Wes Streeting has warned that the NHS is “not just on its knees, it’s on its face” amid a major funding row.
The Health Secretary said that billions of pounds already set aside by Rachel Reeves ahead of the Budget would only “arrest the decline” but not turn it around.
He has already admitted the additional funding set to be announced by the Chancellor is unlikely to deliver major improvements and will not prevent patients dying while waiting for care this winter.
“There’s no beating about the bush about it – whether it’s the size of the waiting list, the fact that people can’t guarantee an ambulance turns up on time, the struggle to get a GP appointment or a dentist, the waits in A&E, the NHS is not just on its knees, it’s on its face,” he told GB News.
The money coming in the Budget will allow the health service to double the number of scanners and start cutting NHS waiting lists in line with Labour’s manifesto pledges, he said.
“I think people are realistic. They know that we’re not going to turn the NHS around in just a few months or in a single budget.
“It’s going to take time and that’s why the Chancellor is prioritising the NHS in her Budget.

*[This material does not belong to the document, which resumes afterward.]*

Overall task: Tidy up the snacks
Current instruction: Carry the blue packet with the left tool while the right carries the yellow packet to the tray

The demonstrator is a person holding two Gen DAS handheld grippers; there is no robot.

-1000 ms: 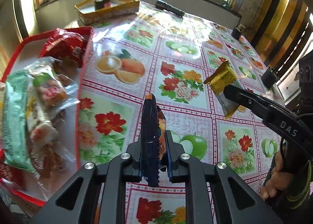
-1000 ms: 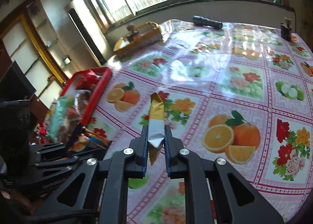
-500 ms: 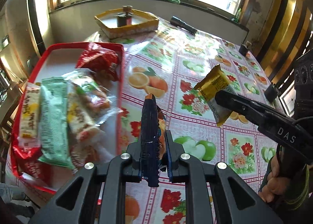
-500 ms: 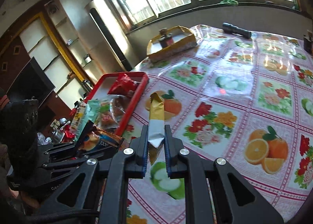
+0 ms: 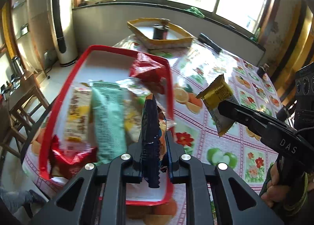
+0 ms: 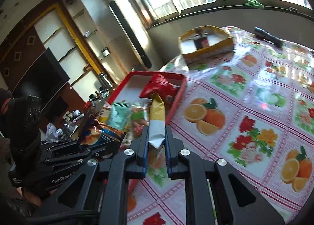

“We are linking that investment also to reform, because everything I said in opposition about waste and inefficiency in the NHS, the need to improve productivity, and we can’t keep on pouring more money in without reform – all of those things stand.”
He added: “Whether it’s health tourism, whether it’s the right staff in the right place, waste, inefficiency, bureaucracy, beyond the Budget I’ll be setting out steps in the coming weeks to make sure that as well as the extra investment going in being linked to reform, we also take a long, hard look at where money is currently spent in the NHS.”
His gloomy assessment threatens to overshadow the Chancellor as she prepares to focus heavily on the health service in the Budget.
Ms Reeves will unveil plans to raise capital spending on new hospitals, scanners and technology to the highest level since 2010.
Helen Morgan, the Liberal Democrats health and social care spokesperson, said: “Millions are waiting in pain and distress for the care they need.
“It is disappointing that the new government is not showing the ambition that this country needs to get the NHS back on its feet.
“If arrested decline is the best they can do, I fear that people will only continue to wait too long for treatment.”
Dr Ian Higginson, vice president of The Royal College of Emergency Medicine, said doctors and patients are facing what could be “the most challenging winter yet”, with many emergency departments ‘already bursting at the seams’.
He added: “There is no mention of short or long-term measures to ease the current unacceptable situation in our A&Es which sees vulnerable patients forced to endure extremely long waits often on trolleys in corridors.
“These waits are associated with hundreds of excess deaths every week. That will continue to happen if nothing changes.”